In August of 1990, Iraq invaded Kuwait. With the Soviet Union collapsing, the U.N. Security Council was no longer paralyzed by the mutual veto power of its permanent members — the United States, USSR, Great Britain, France and China — and entered a period of “activism,” where measures of unprecedented scope and severity were suddenly possible. The sanctions imposed on Iraq in U.N. Resolution 661 on August 6, 1990 were the first of these measures, prohibiting all imports and all exports with Iraq, with only the narrowest exemptions for medicine.

The sanctions alone would not necessarily have been catastrophic for Iraq. The government immediately implemented a rationing system, which was critical in staving off famine, as well as measures to increase agricultural production.

But then the bombing campaign of the Persian Gulf War of January 1991 destroyed much of Iraq’s infrastructure. An envoy from the U.N. Secretary-General described Iraq’s condition as “near-apocalyptic,” noting that Iraq had been reduced to a “pre-industrial age.”

For the next 12 years, the sanctions crippled the efforts of Iraq, as well as U.N. agencies such as the United Nations Children’s Fund (UNICEF), Food and Agriculture Organization (FAO) and the World Health Organization (WHO), to restore electricity, transportation, health care, and food security.

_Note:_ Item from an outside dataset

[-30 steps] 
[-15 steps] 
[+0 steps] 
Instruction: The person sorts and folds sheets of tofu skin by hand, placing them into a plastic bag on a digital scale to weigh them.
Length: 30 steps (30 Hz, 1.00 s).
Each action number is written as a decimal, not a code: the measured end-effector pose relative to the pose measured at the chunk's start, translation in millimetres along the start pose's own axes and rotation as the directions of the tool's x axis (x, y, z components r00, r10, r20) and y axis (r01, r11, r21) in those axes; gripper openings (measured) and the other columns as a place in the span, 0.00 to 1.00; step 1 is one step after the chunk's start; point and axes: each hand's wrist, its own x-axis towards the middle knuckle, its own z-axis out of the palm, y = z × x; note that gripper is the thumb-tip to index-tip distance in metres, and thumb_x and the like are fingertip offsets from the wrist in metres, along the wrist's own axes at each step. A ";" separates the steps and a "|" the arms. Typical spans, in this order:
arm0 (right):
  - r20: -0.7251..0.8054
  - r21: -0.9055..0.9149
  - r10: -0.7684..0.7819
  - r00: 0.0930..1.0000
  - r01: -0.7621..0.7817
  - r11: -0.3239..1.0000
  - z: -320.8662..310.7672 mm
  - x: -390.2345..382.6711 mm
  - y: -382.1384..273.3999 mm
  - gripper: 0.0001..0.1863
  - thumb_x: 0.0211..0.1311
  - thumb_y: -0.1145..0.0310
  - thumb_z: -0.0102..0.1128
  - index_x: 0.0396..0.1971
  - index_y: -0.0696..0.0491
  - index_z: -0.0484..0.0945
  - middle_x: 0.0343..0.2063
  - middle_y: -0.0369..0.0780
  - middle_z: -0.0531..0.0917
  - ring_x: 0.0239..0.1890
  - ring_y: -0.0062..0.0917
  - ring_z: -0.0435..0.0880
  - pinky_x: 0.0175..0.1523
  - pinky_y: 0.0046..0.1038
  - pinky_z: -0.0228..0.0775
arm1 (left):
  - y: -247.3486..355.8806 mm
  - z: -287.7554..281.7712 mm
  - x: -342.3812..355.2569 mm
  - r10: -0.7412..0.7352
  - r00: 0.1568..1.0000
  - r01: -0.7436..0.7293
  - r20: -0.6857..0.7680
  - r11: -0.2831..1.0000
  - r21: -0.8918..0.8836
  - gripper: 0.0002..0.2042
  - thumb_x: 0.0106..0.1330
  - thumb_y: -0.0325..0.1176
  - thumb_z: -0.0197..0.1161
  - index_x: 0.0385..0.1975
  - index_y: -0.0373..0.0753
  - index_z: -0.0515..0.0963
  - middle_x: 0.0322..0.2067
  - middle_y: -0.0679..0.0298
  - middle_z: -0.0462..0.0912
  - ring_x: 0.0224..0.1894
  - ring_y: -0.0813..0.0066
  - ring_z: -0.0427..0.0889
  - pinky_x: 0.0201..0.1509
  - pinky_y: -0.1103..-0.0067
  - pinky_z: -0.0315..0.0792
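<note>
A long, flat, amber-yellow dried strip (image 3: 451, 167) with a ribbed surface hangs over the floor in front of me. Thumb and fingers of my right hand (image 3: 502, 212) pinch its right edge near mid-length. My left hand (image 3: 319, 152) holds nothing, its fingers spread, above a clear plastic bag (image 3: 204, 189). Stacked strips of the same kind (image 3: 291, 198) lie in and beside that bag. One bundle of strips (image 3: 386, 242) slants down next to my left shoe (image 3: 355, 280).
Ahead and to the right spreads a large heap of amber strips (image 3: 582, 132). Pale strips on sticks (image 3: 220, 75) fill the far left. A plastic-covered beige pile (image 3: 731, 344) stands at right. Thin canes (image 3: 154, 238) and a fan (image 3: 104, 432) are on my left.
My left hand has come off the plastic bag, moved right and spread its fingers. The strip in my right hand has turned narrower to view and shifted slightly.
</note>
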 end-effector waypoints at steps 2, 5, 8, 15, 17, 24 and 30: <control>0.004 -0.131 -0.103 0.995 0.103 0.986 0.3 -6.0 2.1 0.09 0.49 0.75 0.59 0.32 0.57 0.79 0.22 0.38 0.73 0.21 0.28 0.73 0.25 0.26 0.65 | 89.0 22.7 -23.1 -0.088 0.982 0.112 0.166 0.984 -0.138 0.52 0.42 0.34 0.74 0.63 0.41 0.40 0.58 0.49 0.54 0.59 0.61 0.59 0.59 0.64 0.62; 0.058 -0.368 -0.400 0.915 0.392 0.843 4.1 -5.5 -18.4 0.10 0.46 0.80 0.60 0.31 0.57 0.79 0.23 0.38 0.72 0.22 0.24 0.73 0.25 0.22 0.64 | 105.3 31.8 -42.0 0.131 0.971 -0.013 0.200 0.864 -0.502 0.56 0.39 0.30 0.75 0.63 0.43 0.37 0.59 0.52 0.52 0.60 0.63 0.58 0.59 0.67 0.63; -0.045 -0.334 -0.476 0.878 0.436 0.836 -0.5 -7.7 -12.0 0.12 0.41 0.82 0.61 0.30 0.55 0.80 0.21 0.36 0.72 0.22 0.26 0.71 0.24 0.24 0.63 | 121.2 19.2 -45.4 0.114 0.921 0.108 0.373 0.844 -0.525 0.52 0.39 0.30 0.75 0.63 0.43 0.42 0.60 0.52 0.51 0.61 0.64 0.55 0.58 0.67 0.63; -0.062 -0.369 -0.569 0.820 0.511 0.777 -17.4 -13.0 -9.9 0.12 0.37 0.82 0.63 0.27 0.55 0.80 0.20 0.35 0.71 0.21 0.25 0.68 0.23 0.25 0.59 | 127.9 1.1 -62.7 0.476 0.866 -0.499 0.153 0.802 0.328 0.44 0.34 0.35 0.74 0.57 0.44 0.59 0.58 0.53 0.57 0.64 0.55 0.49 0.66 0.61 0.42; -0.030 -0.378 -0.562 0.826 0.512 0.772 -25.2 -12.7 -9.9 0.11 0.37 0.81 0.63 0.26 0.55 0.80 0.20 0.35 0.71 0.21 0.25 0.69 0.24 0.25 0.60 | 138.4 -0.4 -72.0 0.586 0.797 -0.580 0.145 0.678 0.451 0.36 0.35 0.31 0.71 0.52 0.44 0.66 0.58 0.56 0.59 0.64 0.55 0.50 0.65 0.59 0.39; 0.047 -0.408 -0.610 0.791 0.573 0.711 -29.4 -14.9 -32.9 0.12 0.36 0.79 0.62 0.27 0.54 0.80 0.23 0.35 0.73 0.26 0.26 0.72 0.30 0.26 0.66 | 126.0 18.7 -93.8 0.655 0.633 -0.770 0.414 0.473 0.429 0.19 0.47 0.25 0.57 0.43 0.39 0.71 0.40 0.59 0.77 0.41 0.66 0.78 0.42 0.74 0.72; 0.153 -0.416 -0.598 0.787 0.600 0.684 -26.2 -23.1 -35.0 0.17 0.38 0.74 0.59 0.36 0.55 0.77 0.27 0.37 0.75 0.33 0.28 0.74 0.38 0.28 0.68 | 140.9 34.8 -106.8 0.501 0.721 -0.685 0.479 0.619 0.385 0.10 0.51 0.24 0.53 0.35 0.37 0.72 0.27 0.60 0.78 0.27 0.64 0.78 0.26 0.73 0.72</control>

The pattern that emerged throughout the sanctions period was that the United States and Great Britain, sometimes accompanied by other allies, consistently sought to maximize the damage done in Iraq, with the goal of destabilizing President Saddam Hussein’s regime. The United States and its allies would sometimes agree to humanitarian provisions, but would then vitiate them in some way. This practice continued throughout the presidencies of George H.W. Bush administration, Bill Clinton, and George W. Bush.

When Security Council Resolution 661 called for food shipments under “humanitarian circumstances,” the U.S. and its allies nonetheless successfully blocked all food shipments to Iraq for eight months, until the country had been reduced to rubble in the massive bombing campaign of the first Persian Gulf War. Only then was food allowed into the country.

But of course, what was needed to sustain the lives of the Iraqi people was much more than that: agricultural inputs, goods to repair or rebuild the roads, bridges, electrical generators, and water treatment plants that had been bombed. As U.N. agencies and international human rights organizations documented the severe hardship, the massive malnutrition, and the epidemics of cholera and typhoid, pressure grew to allow Iraq to import the equipment and goods needed to restore the basic functions of the economy and infrastructure.

There was optimism that the Oil for Food Program, initiated in 1995, would resolve the humanitarian crisis. Instead, the U.S. and the U.K. blocked billions of dollars of critical goods. Medicines were allowed in, but not the refrigerators or trucks needed for the cold chain, without which the medicines would be unusable.

A water treatment plant was allowed — something of great urgency, given the epidemics of water-borne diseases — but not the generator needed to run the plant, with the rationale that it was “dual use.” Citing dual use concerns, fertilizer and pesticides were often blocked or delayed until the planting season was over, rendering them useless. Animal vaccines necessary for raising sheep and goats were blocked or delayed for months or years. Some $5.5 billion in these goods were still on hold up through the summer of 2002, when the process was taken over by professional UN staff, who quickly removed the majority of the holds to allow delivery. 

From the beginning, it was clear that the humanitarian cost was unconscionable; and there was continual condemnation from human rights organizations, and considerable opposition from within the United Nations. At each point where there were calls to reduce the humanitarian damage while the United States and Great Britain went to great lengths to block reforms.

The invasion of Iraq in 2003, driven by baseless claims that Iraq had developed weapons of mass destruction, is well known. But little has been written on the enduring impact of the sanctions. These would certainly include the effects of the ongoing, widespread malnutrition that took place throughout the sanctions regime. In 2000, a UNICEF official informed the 661 Committee that 25 percent of children in south and central governorates suffered from chronic malnutrition, which was often irreversible, and 9 percent from acute malnutrition. Food insecurity and widespread malnutrition continued throughout the 13 years of sanctions. The effects of ongoing malnutrition, particularly among children, are well known and include long-term health problems and cognitive deficits.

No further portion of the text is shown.